[GIVEN DATA Boundary: Start]

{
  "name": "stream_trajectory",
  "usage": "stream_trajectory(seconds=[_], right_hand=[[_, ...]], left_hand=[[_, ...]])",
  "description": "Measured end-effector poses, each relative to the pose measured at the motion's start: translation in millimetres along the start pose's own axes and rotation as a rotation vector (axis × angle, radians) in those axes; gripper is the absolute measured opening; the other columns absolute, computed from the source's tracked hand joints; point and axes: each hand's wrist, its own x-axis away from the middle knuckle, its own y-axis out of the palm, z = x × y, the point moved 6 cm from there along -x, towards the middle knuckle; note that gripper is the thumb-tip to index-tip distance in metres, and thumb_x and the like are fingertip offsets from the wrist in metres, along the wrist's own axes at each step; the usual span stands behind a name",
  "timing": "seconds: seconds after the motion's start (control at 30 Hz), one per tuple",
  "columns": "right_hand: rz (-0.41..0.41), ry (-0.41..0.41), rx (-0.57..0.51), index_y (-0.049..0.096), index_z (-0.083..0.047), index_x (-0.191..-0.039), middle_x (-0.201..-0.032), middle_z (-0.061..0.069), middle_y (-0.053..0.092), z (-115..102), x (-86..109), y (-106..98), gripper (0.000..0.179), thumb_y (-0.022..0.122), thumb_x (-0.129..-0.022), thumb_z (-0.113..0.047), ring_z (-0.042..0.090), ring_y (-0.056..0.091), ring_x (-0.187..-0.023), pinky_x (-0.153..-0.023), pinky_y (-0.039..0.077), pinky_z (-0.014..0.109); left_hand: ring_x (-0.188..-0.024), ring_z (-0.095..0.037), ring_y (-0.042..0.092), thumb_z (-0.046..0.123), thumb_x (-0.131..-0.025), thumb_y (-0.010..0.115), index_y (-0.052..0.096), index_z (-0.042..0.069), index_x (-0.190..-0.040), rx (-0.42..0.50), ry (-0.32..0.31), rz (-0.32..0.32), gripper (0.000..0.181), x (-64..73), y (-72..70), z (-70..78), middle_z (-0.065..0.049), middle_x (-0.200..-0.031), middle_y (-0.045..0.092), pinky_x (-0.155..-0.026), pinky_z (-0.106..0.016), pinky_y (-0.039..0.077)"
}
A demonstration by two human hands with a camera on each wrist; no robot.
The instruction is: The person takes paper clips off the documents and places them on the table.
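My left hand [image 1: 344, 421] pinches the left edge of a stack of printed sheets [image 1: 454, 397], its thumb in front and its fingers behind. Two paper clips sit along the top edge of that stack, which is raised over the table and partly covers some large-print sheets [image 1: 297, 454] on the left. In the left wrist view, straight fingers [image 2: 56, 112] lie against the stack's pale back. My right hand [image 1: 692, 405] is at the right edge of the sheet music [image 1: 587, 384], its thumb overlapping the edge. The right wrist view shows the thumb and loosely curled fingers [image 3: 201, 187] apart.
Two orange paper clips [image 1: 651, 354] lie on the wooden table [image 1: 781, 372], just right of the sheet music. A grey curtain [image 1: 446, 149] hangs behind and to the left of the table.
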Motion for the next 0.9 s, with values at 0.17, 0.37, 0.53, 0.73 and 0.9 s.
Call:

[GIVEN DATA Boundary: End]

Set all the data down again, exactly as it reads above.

• WRITTEN RESPONSE
{
  "name": "stream_trajectory",
  "usage": "stream_trajectory(seconds=[_], right_hand=[[_, ...]], left_hand=[[_, ...]])",
  "description": "Measured end-effector poses, each relative to the pose measured at the motion's start: translation in millimetres along the start pose's own axes and rotation as a rotation vector (axis × angle, radians) in those axes; gripper is the absolute measured opening; the other columns absolute, computed from the source's tracked hand joints; point and axes: each hand's wrist, its own x-axis away from the middle knuckle, its own y-axis out of the palm, z = x × y, the point moved 6 cm from there along -x, towards the middle knuckle; note that gripper is the thumb-tip to index-tip distance in metres, and thumb_x and the like are fingertip offsets from the wrist in metres, along the wrist's own axes at each step; the usual span stands behind a name",
  "timing": "seconds: seconds after the motion's start (control at 30 Hz), one per tuple",
  "columns": "right_hand: rz (-0.41..0.41), ry (-0.41..0.41), rx (-0.57..0.51), index_y (-0.049..0.096), index_z (-0.083..0.047), index_x (-0.191..-0.039), middle_x (-0.201..-0.032), middle_z (-0.061..0.069), middle_y (-0.053..0.092), z (-115..102), x (-86..109), y (-106..98), gripper (0.000..0.179), thumb_y (-0.022..0.122), thumb_x (-0.129..-0.022), thumb_z (-0.113..0.047), ring_z (-0.042..0.090), ring_y (-0.056..0.091), ring_x (-0.187..-0.023), pinky_x (-0.153..-0.023), pinky_y (-0.039..0.077), pinky_z (-0.014..0.109); left_hand: ring_x (-0.188..-0.024), ring_z (-0.095..0.037), ring_y (-0.042..0.092), thumb_z (-0.046..0.123), thumb_x (-0.131..-0.025), thumb_y (-0.010..0.115), index_y (-0.052..0.096), index_z (-0.042..0.069), index_x (-0.190..-0.040), rx (-0.42..0.50), ry (-0.32..0.31), rz (-0.32..0.32), gripper (0.000..0.181), x (-64..73), y (-72..70), z (-70..78), middle_z (-0.065..0.049), middle_x (-0.200..-0.031), middle_y (-0.045..0.092), pinky_x (-0.155..-0.026), pinky_z (-0.106..0.016), pinky_y (-0.039..0.077)"
}
A demonstration by two human hands with a camera on each wrist; no robot.
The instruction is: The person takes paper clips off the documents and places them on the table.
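My left hand [image 1: 344, 421] pinches the left edge of a stack of printed sheets [image 1: 454, 397], its thumb in front and its fingers behind. Two paper clips sit along the top edge of that stack, which is raised over the table and partly covers some large-print sheets [image 1: 297, 454] on the left. In the left wrist view, straight fingers [image 2: 56, 112] lie against the stack's pale back. My right hand [image 1: 692, 405] is at the right edge of the sheet music [image 1: 587, 384], its thumb overlapping the edge. The right wrist view shows the thumb and loosely curled fingers [image 3: 201, 187] apart.
Two orange paper clips [image 1: 651, 354] lie on the wooden table [image 1: 781, 372], just right of the sheet music. A grey curtain [image 1: 446, 149] hangs behind and to the left of the table.
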Motion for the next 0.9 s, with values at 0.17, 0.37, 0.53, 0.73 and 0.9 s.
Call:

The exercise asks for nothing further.